(RECORDS)
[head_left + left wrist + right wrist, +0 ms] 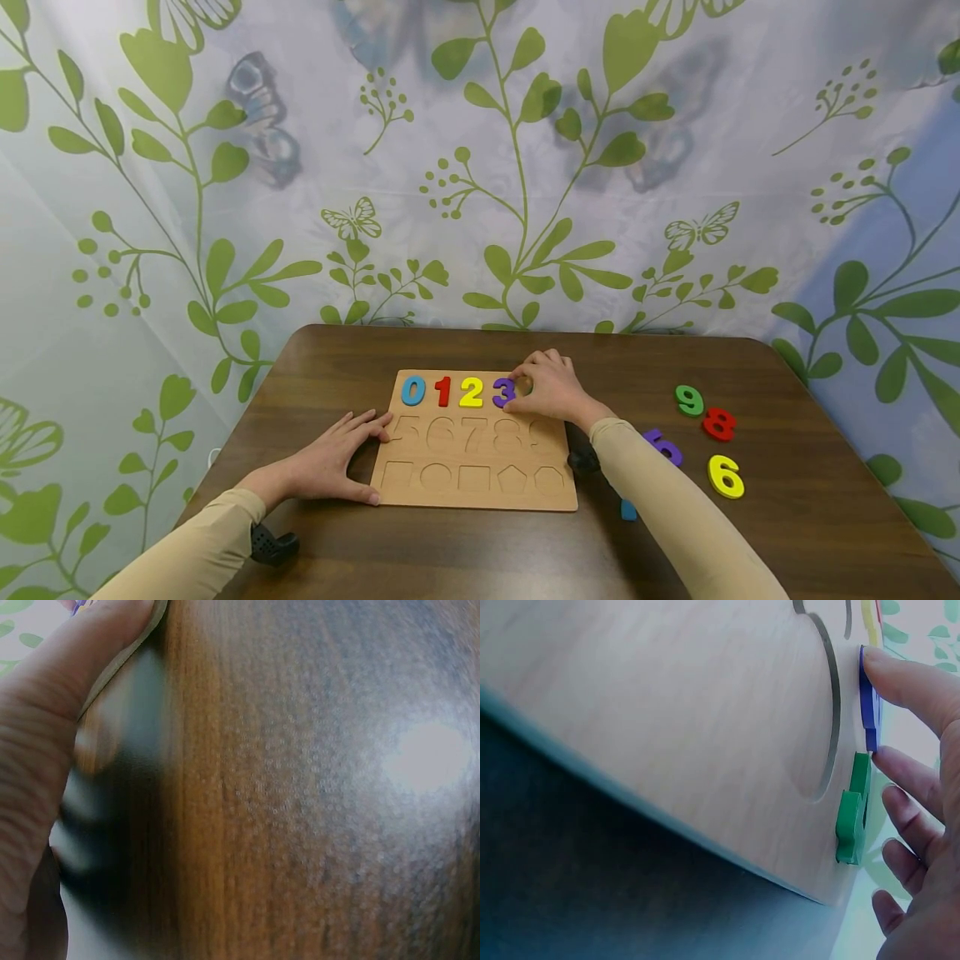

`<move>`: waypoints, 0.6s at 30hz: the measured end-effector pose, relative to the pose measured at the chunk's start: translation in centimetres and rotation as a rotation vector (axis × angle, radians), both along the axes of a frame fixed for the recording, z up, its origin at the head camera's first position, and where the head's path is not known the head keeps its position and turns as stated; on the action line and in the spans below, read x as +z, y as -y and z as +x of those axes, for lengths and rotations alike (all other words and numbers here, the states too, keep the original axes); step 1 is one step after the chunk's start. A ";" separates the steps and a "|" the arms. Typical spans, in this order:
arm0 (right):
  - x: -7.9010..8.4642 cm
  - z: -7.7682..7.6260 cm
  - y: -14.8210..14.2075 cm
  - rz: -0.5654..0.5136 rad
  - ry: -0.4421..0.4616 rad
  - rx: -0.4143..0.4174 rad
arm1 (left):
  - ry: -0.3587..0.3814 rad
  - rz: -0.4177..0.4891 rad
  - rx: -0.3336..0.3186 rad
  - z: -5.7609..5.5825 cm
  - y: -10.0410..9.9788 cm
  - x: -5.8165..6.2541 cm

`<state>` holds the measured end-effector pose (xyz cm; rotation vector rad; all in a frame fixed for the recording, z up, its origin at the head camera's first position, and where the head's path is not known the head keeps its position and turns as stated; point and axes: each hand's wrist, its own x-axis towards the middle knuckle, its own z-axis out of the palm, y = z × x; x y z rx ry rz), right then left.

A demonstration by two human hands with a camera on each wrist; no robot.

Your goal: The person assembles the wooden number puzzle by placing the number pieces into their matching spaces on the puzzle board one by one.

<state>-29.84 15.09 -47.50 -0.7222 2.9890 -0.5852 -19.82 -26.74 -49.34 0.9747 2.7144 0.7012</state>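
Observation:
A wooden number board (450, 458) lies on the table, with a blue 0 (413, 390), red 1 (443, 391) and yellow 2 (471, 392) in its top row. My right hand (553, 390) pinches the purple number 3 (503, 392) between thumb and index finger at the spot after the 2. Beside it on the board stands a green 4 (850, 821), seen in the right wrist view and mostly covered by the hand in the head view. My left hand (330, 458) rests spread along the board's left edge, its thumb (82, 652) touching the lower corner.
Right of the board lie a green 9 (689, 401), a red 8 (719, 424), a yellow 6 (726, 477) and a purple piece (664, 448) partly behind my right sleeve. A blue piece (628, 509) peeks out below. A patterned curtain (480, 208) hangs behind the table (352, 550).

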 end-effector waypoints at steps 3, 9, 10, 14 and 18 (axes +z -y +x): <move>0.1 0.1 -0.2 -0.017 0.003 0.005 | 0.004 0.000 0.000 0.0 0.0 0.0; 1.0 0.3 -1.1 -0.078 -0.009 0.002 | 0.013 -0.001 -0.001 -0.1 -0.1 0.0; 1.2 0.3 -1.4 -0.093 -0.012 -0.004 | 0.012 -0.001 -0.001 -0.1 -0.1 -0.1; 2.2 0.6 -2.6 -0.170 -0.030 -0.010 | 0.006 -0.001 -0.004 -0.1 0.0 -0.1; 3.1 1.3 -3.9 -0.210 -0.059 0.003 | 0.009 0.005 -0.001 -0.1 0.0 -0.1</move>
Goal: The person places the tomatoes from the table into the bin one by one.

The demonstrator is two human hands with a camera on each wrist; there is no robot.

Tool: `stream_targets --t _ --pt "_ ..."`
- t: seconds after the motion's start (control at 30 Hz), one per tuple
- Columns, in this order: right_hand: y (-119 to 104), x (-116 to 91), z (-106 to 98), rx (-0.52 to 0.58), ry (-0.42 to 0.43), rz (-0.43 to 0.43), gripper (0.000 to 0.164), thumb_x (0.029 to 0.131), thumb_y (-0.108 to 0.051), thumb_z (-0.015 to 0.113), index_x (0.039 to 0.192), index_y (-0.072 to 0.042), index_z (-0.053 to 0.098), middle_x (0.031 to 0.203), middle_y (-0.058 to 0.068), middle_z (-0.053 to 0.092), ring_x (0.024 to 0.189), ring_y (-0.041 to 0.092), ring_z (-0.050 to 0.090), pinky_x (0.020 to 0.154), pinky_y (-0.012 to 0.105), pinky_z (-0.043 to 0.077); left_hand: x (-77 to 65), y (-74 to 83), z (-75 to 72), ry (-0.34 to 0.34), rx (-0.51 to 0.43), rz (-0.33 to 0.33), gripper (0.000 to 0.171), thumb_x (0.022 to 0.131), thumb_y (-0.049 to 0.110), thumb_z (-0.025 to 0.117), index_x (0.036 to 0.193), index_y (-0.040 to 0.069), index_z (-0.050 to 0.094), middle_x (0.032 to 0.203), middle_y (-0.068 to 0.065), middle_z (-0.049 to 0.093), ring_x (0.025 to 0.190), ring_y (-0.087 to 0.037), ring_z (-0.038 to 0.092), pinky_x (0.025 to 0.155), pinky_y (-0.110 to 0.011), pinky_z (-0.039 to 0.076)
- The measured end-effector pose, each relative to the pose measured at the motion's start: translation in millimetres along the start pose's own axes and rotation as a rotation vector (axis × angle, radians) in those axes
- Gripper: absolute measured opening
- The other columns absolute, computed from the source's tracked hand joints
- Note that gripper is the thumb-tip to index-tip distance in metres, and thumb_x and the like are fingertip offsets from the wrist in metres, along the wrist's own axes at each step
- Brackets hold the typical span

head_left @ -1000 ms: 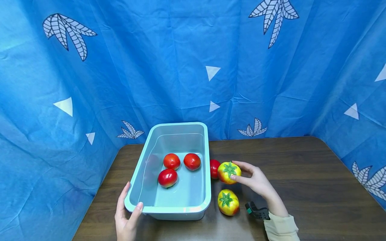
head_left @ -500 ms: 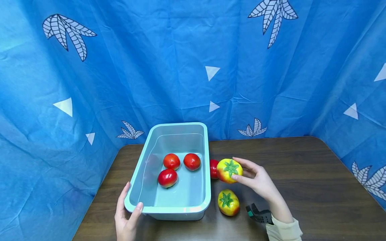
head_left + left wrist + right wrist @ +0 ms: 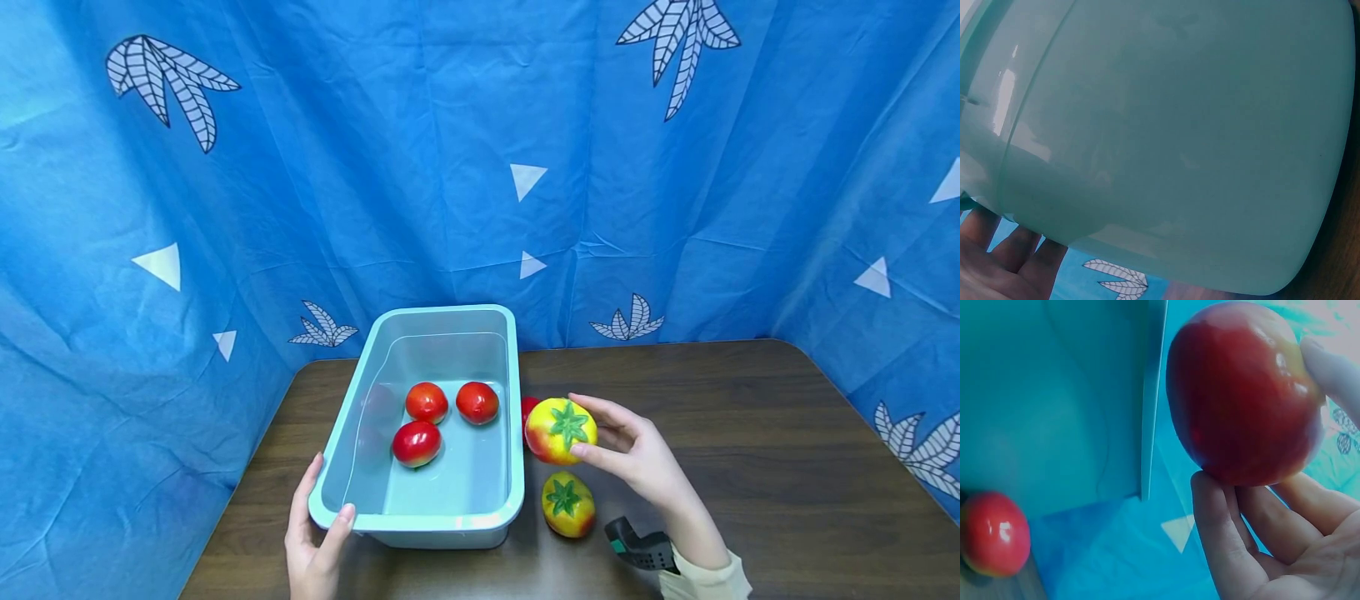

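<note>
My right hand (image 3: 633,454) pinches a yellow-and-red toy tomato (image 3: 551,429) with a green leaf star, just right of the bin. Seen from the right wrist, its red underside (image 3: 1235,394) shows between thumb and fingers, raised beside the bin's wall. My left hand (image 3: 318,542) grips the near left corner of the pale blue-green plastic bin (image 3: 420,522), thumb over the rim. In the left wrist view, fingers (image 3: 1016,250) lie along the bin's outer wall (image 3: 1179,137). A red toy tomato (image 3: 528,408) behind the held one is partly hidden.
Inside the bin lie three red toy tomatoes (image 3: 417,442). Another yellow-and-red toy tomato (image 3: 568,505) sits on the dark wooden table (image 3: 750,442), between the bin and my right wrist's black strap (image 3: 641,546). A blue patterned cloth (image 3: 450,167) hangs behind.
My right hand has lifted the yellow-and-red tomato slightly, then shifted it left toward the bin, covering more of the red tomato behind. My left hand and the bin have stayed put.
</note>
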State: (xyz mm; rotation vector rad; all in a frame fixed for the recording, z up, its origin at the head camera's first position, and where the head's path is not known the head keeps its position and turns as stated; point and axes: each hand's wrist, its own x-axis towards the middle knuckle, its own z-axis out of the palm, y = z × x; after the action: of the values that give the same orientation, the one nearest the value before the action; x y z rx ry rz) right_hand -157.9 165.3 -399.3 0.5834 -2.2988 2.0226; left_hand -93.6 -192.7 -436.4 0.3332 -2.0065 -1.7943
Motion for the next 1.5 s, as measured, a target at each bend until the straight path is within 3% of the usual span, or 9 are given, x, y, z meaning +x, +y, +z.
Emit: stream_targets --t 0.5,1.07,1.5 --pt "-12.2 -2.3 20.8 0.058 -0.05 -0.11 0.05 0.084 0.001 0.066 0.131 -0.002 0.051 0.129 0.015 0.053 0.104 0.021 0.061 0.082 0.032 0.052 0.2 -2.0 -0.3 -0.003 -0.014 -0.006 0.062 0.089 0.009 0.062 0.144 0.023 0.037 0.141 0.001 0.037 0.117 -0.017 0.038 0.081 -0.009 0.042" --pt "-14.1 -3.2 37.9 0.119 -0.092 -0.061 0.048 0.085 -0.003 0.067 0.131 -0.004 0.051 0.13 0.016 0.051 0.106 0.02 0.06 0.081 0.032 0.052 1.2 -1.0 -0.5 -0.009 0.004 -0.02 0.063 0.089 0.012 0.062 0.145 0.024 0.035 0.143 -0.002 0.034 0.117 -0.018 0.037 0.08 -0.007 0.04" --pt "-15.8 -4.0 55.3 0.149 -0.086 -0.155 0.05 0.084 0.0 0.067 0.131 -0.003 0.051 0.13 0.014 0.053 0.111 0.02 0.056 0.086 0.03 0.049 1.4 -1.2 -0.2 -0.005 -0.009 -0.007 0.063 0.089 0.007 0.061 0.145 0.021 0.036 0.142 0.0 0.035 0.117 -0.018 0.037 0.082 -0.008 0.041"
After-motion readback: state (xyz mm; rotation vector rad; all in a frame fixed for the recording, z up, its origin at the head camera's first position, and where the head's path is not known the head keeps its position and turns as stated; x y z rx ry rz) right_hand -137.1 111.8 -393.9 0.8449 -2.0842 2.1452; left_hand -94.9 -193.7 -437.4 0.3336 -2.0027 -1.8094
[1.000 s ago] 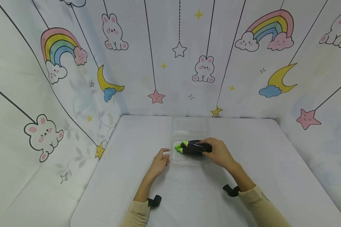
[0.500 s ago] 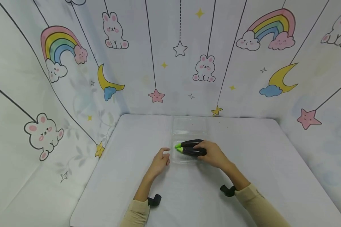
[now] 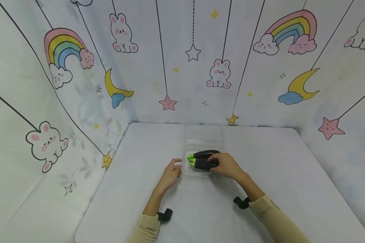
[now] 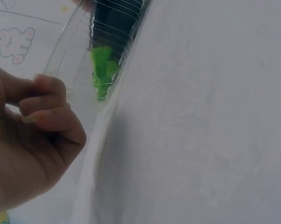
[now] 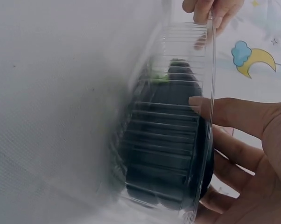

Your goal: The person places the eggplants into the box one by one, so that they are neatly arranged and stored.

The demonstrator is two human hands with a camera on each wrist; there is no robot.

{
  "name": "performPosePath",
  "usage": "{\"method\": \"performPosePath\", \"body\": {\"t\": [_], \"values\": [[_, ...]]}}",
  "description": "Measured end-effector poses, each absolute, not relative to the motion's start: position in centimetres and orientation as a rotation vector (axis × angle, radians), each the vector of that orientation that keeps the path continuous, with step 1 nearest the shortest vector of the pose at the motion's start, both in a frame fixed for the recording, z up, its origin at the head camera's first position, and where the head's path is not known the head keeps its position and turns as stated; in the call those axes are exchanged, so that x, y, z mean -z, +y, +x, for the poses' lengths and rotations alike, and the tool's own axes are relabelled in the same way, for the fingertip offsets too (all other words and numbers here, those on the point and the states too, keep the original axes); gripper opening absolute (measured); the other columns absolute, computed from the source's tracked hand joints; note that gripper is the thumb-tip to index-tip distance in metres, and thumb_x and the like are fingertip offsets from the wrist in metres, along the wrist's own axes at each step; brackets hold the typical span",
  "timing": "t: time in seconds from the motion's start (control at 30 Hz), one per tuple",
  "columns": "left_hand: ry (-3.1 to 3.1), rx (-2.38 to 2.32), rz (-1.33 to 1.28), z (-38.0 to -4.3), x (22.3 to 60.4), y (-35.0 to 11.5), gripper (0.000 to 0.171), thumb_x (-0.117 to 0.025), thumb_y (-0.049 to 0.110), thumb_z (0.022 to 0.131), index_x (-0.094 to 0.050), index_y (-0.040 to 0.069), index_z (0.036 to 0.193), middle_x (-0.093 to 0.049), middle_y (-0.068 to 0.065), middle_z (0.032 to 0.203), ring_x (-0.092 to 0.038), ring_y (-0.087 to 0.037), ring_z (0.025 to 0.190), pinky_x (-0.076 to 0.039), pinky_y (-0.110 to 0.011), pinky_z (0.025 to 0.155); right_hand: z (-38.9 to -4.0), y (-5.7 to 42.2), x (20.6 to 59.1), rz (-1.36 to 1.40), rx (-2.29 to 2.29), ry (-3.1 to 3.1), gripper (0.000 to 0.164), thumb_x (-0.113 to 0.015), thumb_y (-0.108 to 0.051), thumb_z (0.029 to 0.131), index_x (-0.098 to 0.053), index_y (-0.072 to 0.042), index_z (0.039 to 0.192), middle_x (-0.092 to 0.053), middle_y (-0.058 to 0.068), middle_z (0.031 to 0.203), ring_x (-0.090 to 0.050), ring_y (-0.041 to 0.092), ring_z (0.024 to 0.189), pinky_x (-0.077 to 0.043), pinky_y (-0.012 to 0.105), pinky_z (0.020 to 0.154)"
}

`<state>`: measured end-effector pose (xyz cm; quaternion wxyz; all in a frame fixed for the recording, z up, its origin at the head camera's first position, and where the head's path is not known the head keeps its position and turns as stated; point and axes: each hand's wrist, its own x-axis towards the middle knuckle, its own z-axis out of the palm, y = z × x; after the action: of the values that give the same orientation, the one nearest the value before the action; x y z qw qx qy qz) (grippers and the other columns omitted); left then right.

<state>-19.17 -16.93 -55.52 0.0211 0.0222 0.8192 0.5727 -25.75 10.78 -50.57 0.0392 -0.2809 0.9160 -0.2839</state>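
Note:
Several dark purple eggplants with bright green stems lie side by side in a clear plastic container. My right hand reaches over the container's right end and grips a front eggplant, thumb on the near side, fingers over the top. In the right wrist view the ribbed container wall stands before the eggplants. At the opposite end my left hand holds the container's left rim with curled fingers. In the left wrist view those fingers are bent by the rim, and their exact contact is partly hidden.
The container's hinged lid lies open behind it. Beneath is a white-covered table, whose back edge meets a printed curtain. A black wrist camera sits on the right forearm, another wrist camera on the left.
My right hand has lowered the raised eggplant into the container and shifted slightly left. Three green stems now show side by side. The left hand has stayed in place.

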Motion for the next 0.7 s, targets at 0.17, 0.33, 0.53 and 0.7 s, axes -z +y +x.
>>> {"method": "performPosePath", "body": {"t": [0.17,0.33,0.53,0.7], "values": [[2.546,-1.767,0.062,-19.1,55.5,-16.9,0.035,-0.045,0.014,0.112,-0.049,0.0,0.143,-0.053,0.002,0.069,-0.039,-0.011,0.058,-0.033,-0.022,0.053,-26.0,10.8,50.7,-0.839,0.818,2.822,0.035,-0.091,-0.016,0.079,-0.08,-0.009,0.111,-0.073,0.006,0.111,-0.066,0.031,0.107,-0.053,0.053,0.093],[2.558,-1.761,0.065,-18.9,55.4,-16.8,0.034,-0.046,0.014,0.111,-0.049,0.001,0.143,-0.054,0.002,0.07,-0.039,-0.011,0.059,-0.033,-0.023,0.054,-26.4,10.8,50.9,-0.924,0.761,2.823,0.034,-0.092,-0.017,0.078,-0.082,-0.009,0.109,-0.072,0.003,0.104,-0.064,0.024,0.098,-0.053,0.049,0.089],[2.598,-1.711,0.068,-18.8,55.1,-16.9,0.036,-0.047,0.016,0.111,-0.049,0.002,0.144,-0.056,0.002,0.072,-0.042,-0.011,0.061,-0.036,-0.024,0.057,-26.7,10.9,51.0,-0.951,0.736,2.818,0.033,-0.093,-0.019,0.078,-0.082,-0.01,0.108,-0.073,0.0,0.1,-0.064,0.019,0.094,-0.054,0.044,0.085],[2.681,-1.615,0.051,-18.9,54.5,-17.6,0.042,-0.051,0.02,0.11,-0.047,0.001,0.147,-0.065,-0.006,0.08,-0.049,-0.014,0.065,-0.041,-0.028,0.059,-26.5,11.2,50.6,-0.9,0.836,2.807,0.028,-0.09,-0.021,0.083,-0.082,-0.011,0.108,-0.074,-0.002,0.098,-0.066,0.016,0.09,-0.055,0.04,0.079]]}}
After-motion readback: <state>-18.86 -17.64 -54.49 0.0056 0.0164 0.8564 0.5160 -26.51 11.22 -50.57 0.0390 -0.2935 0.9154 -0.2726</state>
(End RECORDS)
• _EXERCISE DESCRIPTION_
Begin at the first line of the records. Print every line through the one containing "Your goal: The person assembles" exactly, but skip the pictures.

• _FINAL ANSWER_
[head_left + left wrist + right wrist, +0 ms] 

`<move>`: waypoints, 0.6s at 30hz: the measured end-effector pose, relative to the pose measured at the chunk's start: translation in centimetres and rotation as a rotation vector (axis × angle, radians), both along the axes of a frame fixed for the recording, z up, its origin at the head camera's first position, and where the head's path is not known the head keeps its position and turns as stated; on the action line and in the spans below, read x as +z, y as -y and z as +x of those axes, for lengths and rotations alike (all other words and numbers here, the states too, keep the original axes); step 1 is one step after the chunk's start. A ";" separates the steps and a "|" the arms. Typical spans, in this order:
arm0 (right):
  - x: -7.9010..8.4642 cm
  - z: -7.7682..7.6260 cm
  - y: -14.8210..14.2075 cm
  - rz: -0.5654..0.5136 rad
  - ry: -0.4421..0.4616 rad
  - rx: -0.4143..0.4174 rad
arm1 (left):
  - ry: -0.3587..0.3814 rad
  - rz: -0.4177..0.4891 rad
  - rx: -0.3336..0.3186 rad
  - z: -5.7609..5.5825 cm
  - y: -10.0410..9.9788 cm
  - x: -5.8165..6.2541 cm

`<state>` holds the measured end-effector pose (xyz cm; rotation vector rad; all in a frame fixed for the recording, z up, its origin at the head camera's first position, and where the head's path is not known the head keeps its position and turns as stated; point and axes: each hand's wrist, its own x-axis towards the middle knuckle, its own z-axis out of the palm, y = z × x; x y z rx ry rz), right then left.

A demonstration by two human hands with a camera on each wrist; no robot.

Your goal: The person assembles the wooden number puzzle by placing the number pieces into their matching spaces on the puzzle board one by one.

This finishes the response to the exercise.